*Exercise description:*
Produce a word-for-word restatement of the lines from the line with "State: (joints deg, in" to the end of the listing below, inclusive.

*****

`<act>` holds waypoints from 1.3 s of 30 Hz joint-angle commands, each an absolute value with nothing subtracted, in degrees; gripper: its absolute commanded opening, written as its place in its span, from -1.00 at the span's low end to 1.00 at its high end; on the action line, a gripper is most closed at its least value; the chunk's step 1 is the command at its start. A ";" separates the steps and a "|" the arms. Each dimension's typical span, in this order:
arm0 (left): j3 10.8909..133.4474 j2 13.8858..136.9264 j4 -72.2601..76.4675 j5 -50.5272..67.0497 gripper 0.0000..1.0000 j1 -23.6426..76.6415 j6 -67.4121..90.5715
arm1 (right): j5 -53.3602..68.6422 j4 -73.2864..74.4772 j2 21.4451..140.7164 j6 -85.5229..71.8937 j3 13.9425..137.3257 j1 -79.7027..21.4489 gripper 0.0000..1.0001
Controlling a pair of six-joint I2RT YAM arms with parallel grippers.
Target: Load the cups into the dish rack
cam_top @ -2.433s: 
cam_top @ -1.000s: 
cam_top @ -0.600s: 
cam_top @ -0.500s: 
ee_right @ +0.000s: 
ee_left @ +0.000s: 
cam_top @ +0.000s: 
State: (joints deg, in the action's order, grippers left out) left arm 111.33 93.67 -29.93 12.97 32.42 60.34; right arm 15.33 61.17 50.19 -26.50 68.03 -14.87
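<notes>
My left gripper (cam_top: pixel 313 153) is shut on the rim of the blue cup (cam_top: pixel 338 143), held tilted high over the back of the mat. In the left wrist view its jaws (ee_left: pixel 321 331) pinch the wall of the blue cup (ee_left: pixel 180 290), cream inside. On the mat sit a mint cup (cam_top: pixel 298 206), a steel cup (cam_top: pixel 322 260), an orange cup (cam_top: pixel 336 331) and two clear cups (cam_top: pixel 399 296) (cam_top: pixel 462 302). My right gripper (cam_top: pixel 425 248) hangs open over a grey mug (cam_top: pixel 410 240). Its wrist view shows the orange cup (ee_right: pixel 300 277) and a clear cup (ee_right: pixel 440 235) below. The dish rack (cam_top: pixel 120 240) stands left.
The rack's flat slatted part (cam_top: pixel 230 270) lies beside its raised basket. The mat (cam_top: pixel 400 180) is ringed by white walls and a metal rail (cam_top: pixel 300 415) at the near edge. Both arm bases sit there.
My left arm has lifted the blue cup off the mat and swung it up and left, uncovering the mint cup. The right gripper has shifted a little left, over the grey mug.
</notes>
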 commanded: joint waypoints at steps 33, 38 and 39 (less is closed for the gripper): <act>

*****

*Expected answer:*
State: (joints deg, in the action's order, grippers left out) left arm 111.33 93.67 -29.93 12.97 32.42 60.34; right arm 15.33 61.17 50.19 -26.50 68.03 -14.87
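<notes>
My left gripper (cam_top: pixel 313 153) is shut on the rim of the blue cup (cam_top: pixel 338 143), held tilted high over the back of the mat. In the left wrist view its jaws (ee_left: pixel 321 331) pinch the wall of the blue cup (ee_left: pixel 180 290), cream inside. On the mat sit a mint cup (cam_top: pixel 298 206), a steel cup (cam_top: pixel 322 260), an orange cup (cam_top: pixel 336 331) and two clear cups (cam_top: pixel 399 296) (cam_top: pixel 462 302). My right gripper (cam_top: pixel 425 248) hangs open over a grey mug (cam_top: pixel 410 240). Its wrist view shows the orange cup (ee_right: pixel 300 277) and a clear cup (ee_right: pixel 440 235) below. The dish rack (cam_top: pixel 120 240) stands left.
The rack's flat slatted part (cam_top: pixel 230 270) lies beside its raised basket. The mat (cam_top: pixel 400 180) is ringed by white walls and a metal rail (cam_top: pixel 300 415) at the near edge. Both arm bases sit there.
My left arm has lifted the blue cup off the mat and swung it up and left, uncovering the mint cup. The right gripper has shifted a little left, over the grey mug.
</notes>
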 commanded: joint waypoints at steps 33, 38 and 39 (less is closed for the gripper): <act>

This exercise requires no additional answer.